In a phase 1 NSCLC trial, five of 13 patients with three mutated tumor types saw their tumors shrink by at least 30% when taking the once-daily oral treatment. The treatment appeared to stop tumor growth in seven other patients, and there was evidence that it reduced brain metastases. 

The company also saw favorable results in a phase 1 of BDTX-1535 for glioblastoma trial, which can also be driven by EGFR mutations. 


“We think there’s an opportunity to benefit patients with this drug across all lines of therapy — front line, second line, third line.”

Dr. Mark Velleca

CEO and chairman of the board, Black Diamond Therapeutics


Another molecule Black Diamond has in the works is BDTX-4933, designed to inhibit class I, II and III RAF/RAS-mutant tumors. It’s now in phase 1 for KRAS-mutant NSCLC and RAF/RAS-mutant solid tumors. The company also has two preclinical-stage prospects.

The road to approval: Now, the goal is to get BDTX-1535 to market as quickly as possible to benefit patients, Velleca said. The company isn’t divulging its regulatory strategy, but if all goes well the drug could move into phase 3 in 2025, and hit the market in 2027. While there have been questions about Black Diamond’s rapid cash burn rate, the company has been reining in its spending to ensure it has enough steam to carry it through its projected 2024 milestones and into 2025.
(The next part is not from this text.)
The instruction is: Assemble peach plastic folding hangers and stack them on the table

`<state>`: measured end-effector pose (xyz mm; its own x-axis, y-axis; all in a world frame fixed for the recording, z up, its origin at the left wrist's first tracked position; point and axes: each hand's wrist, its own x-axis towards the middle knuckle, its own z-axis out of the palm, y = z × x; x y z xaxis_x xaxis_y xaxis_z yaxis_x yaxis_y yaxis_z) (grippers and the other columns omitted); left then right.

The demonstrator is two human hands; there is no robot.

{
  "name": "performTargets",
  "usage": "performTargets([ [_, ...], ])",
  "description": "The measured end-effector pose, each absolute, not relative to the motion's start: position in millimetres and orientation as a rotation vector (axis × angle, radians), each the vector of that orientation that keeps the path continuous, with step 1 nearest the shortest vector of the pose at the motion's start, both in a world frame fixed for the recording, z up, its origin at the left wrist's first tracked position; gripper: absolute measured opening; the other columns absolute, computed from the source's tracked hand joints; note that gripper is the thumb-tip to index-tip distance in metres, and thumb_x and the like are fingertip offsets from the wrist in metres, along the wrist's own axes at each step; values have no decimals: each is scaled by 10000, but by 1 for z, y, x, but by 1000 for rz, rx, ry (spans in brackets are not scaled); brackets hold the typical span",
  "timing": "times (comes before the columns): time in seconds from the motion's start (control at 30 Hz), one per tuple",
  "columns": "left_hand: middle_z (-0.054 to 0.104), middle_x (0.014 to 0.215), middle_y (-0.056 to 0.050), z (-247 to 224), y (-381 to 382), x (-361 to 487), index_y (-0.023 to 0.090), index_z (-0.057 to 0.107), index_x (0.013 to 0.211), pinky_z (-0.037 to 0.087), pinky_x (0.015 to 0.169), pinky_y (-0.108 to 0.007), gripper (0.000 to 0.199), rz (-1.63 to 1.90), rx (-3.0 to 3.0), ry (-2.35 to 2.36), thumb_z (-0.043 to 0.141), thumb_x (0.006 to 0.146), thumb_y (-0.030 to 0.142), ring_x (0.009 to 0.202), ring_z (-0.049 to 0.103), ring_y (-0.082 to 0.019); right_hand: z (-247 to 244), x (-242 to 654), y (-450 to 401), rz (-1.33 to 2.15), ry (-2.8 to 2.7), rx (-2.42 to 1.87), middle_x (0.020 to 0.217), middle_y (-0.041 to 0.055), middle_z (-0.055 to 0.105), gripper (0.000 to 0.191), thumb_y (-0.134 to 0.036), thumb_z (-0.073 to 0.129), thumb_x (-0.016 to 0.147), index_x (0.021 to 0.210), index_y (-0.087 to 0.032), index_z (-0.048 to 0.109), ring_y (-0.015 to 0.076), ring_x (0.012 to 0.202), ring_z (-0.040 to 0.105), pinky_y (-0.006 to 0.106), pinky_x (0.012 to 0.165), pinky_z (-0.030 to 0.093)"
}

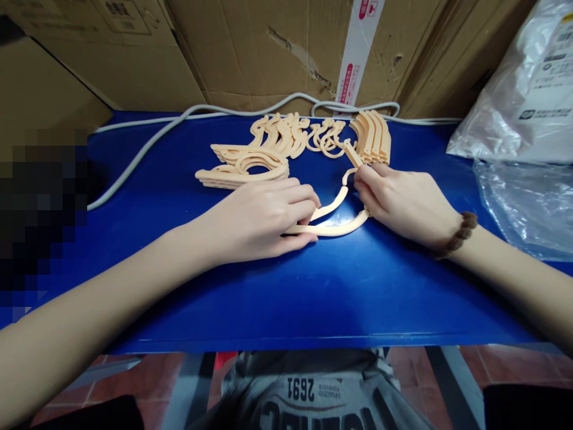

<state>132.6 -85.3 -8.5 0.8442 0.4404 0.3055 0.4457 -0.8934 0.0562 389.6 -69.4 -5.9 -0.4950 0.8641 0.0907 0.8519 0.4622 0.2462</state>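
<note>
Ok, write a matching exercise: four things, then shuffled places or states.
1. bare left hand
2. round white cable
3. brown bumpy wristband
4. clear crinkled plastic wrapping

A. on the wrist of the right hand
B. along the back of the smooth blue table
C. gripping a cream curved plastic piece
D. at that table's right end

Pairs: 1-C; 2-B; 3-A; 4-D

1. The curved pieces (335, 231) between the hands are pale cream, one plain shade.
2. The stacked pieces (224, 177) behind them match that cream.
3. The table (313, 298) is glossy deep blue.
4. The cable (298, 95) is greyish white.
5. The cardboard box (250, 65) is brown; its tape (357, 54) is white with red print.
6. The bag (474, 134) is clear and silvery, its label (548, 89) white with black print.
7. The wristband (463, 233) is dark brown.
8. The shirt (255, 382) is grey with dark lettering.
9. The floor tiles (421, 382) are reddish brown with paler lines.
</note>
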Motion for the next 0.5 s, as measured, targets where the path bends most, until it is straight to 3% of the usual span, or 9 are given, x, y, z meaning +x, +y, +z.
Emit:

Velleca said the company thinks BDTX-1535 can distinguish itself in a crowded NSCLC field because patients and doctors typically find once-daily oral treatments appealing. 

“Many of the newer therapies are antibody drug conjugates, which come with infusions every three weeks and lots of associated side effects,” Velleca said. “They’re not tethered to an IV pole.” 

BDTX-1535 could also find a place in multiple treatment stages. 

“We think there’s an opportunity to benefit patients with this drug across all lines of therapy — front line, second line, third line,” Velleca said. 

Among the possibilities is providing a new option for patients whose cancers are no longer held in check by Tagrisso. 

“Where we’re going to go first for registration, we have not disclosed yet. We’ll certainly let the data drive us there,” Velleca said.